Senior Math Libraries Engineer - Sparsity in AI

Nvidia
US, CA, Santa Clara / Remote - US2026-04-10remote_local

About the job

We are looking for software engineers to contribute to the design and development of libraries and tools to simplify and accelerate computing for unstructured sparsity in DL and HPC. Around the world, leading commercial and academic organizations are revolutionizing AI, data analytics, and scientific and engineering simulations, using data centers powered by GPUs and high-performance linear algebra libraries. Applications of these technologies include LLMs, computer aided engineering, quantum chemistry, autonomous vehicles, computer vision, and countless others. Did you know our team develops the GPU accelerated libraries and SDKs that help make these possible?

Responsibilities

Design and develop a C++-based system to simplify and accelerate computing for unstructured sparsity in DL and HPC on NVIDIA GPUs

Enable the system in languages and frameworks that are more commonly used in DL, such as Python and PyTorch

Evaluate and improve the performance of the system on real-life applications

Realize opportunities to improve library quality, performance and maintainability by writing effective and well-tested code for production use

Work closely with product management and other internal and external partners to understand feature and performance requirements and contribute to technical roadmaps

Qualifications

Minimum

BS, MS or PhD degree in Computer Science, Applied Math, or related field (or equivalent experience)
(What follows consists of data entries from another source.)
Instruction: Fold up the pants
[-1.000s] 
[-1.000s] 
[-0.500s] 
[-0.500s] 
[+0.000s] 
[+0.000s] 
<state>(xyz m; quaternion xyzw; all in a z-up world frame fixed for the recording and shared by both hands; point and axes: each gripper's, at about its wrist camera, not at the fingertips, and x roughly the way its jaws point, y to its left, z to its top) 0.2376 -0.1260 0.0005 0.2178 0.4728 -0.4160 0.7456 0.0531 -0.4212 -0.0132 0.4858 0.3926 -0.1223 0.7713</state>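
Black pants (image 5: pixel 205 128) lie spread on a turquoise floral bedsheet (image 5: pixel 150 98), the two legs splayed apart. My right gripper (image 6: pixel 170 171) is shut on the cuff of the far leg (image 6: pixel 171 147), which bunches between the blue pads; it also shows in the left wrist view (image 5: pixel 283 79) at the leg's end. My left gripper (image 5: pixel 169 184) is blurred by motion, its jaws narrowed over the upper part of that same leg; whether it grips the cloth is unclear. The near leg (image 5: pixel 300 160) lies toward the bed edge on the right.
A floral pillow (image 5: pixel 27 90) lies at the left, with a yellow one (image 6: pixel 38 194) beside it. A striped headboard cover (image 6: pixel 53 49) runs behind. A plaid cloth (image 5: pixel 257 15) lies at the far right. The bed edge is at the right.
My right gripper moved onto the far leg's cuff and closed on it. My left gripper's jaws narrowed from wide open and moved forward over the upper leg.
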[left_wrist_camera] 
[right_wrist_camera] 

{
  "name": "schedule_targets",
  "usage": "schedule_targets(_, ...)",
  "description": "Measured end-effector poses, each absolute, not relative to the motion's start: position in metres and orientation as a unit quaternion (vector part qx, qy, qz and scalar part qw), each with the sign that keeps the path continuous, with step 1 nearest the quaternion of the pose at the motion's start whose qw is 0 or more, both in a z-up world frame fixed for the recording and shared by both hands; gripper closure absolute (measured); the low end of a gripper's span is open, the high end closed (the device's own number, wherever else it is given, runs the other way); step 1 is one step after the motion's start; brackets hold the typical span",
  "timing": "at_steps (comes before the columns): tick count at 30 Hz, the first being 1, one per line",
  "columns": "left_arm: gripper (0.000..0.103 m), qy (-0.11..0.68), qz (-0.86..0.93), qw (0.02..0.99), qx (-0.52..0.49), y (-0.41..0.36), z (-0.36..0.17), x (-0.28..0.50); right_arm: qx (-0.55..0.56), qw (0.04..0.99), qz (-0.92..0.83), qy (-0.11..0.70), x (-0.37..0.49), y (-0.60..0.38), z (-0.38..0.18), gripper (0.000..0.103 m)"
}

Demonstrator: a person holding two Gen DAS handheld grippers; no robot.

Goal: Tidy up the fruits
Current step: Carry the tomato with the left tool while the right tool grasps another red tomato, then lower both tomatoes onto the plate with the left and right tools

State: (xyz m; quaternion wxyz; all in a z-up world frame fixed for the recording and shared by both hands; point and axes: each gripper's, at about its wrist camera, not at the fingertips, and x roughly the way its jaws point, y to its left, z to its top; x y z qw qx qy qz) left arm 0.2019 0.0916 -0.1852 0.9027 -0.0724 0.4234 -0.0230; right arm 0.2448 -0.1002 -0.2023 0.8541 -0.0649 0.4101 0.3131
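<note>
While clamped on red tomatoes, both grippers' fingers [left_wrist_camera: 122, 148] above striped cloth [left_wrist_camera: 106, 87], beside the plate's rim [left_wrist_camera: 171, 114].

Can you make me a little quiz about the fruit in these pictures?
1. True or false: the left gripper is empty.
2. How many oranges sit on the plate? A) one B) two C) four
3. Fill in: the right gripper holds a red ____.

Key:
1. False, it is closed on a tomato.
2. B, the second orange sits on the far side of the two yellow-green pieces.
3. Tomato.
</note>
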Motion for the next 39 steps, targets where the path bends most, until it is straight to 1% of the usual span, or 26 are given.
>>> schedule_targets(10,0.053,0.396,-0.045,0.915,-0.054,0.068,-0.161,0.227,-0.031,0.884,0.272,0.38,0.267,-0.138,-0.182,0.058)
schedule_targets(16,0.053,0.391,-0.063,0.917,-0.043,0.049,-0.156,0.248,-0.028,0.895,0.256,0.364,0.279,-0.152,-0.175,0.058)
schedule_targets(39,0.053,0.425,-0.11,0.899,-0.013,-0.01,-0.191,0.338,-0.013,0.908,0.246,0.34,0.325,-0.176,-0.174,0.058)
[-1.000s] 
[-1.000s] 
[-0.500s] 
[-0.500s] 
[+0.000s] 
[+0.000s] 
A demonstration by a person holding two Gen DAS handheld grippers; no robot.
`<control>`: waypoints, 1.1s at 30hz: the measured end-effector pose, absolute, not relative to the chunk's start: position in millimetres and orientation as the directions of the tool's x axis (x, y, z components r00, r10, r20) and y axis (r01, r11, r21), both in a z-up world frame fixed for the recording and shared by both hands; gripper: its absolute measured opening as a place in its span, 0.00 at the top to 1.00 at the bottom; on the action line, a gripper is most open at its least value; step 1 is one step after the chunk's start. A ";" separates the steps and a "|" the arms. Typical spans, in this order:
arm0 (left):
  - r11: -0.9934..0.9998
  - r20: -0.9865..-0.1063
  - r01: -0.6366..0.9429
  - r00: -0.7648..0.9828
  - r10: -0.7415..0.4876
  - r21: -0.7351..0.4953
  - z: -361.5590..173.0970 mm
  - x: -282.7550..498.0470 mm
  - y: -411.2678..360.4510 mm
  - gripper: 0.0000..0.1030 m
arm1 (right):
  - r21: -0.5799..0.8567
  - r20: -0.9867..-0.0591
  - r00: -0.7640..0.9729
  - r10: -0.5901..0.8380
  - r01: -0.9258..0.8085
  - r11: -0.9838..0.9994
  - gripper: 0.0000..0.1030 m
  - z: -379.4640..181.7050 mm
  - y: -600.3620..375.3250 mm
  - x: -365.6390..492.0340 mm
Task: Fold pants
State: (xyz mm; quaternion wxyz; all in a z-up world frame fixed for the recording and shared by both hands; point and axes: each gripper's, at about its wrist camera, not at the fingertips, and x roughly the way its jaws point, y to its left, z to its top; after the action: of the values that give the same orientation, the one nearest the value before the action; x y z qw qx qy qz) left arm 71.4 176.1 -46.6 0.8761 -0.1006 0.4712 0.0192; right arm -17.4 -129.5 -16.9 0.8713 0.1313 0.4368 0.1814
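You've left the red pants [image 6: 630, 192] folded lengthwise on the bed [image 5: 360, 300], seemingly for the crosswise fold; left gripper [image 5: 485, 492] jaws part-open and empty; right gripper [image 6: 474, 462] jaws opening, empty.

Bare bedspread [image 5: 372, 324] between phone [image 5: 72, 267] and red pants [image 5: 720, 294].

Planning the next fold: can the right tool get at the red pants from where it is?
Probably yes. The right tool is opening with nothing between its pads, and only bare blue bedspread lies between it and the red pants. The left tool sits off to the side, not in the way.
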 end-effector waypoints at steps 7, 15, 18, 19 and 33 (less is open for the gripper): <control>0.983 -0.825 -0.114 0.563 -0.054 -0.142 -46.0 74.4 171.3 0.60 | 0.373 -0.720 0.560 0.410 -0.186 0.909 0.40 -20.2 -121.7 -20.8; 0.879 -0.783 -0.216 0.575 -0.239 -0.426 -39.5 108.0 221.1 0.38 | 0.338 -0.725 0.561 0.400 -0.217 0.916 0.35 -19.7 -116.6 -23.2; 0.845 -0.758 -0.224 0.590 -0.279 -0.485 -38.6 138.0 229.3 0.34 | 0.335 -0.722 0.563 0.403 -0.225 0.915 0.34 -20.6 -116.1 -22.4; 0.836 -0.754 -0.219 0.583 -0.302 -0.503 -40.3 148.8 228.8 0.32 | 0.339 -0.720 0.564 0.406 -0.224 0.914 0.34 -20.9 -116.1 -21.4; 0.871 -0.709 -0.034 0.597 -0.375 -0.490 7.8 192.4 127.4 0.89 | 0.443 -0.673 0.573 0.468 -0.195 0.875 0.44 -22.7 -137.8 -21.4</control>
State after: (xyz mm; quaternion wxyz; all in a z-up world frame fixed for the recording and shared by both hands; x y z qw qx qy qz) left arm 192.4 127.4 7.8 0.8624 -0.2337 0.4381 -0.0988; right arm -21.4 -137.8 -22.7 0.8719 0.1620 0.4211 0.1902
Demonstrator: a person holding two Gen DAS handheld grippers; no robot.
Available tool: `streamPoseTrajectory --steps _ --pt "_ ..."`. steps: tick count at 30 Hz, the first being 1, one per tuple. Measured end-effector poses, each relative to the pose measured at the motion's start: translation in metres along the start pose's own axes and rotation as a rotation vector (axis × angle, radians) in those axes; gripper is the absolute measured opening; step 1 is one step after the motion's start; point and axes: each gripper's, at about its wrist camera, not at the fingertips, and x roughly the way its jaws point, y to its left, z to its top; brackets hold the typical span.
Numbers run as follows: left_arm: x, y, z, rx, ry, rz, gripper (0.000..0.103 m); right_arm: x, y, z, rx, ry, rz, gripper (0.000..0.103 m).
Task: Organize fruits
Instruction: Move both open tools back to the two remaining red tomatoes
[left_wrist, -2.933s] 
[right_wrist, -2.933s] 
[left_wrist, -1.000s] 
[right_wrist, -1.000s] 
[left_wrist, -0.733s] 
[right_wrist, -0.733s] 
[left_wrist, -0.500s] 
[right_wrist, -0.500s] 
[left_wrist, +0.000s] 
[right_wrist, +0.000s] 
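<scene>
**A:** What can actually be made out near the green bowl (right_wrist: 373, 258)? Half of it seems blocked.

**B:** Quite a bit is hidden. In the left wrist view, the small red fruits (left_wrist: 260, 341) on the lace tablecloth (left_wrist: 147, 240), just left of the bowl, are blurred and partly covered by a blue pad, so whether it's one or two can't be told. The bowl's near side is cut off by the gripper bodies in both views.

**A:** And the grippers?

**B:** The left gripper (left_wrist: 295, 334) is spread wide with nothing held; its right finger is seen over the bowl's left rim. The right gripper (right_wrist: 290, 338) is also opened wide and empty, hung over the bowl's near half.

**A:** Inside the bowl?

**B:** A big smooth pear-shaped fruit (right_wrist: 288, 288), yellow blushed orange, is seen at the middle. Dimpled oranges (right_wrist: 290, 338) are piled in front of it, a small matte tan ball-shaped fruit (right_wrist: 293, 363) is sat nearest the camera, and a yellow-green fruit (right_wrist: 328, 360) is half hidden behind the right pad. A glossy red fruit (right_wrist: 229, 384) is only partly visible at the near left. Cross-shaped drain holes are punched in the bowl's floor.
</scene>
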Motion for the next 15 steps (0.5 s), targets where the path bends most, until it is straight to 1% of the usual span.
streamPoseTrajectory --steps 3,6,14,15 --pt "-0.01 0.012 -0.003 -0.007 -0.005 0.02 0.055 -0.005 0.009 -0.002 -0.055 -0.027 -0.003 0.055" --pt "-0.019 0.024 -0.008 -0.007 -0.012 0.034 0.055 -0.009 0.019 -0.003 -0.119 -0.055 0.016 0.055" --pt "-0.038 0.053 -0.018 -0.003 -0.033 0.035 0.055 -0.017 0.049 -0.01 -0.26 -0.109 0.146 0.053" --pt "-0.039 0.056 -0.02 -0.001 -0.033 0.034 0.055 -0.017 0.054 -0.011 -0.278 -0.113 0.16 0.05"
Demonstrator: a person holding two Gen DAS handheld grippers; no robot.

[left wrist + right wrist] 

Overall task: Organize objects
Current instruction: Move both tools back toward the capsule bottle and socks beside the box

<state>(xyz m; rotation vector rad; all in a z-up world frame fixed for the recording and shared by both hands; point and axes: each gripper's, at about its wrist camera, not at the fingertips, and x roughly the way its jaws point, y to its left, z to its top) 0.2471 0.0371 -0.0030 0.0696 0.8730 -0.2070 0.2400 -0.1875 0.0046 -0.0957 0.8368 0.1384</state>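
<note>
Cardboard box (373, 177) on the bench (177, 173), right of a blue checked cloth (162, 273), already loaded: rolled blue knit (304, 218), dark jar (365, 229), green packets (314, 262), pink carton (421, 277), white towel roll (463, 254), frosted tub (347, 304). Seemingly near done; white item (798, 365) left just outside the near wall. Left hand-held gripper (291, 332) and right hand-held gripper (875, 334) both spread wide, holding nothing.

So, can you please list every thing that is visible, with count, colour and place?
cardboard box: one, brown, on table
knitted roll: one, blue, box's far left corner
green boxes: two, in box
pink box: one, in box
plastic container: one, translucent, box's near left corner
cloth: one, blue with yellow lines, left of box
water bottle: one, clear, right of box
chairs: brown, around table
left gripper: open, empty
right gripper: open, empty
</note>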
6+ years of overall experience in developing, debugging and optimizing high-performance software using C++ and parallel programming; ideally for sparse linear algebra applications and using CUDA, MPI, OpenMP, or equivalent technologies

Experience with domain-specific language design and compiler optimizations, in particular sparse compilers (MLIR or TACO)

Excellent C++, Python, and CUDA programming skills

Strong collaboration, communication, and documentation habits and ideally experience with working in a globally distributed organization

Preferred

Strong understanding of sparse computations, in particular sparsity in AI and HPC

Good understanding of LLMs, Deep Learning methods and frameworks

Experience with low-level GPU performance optimization

Understanding of numerical linear algebra methods like direct and iterative solvers

Experience with adopting and advancing, software development practices such as CI/CD systems and project management tools such as JIRA.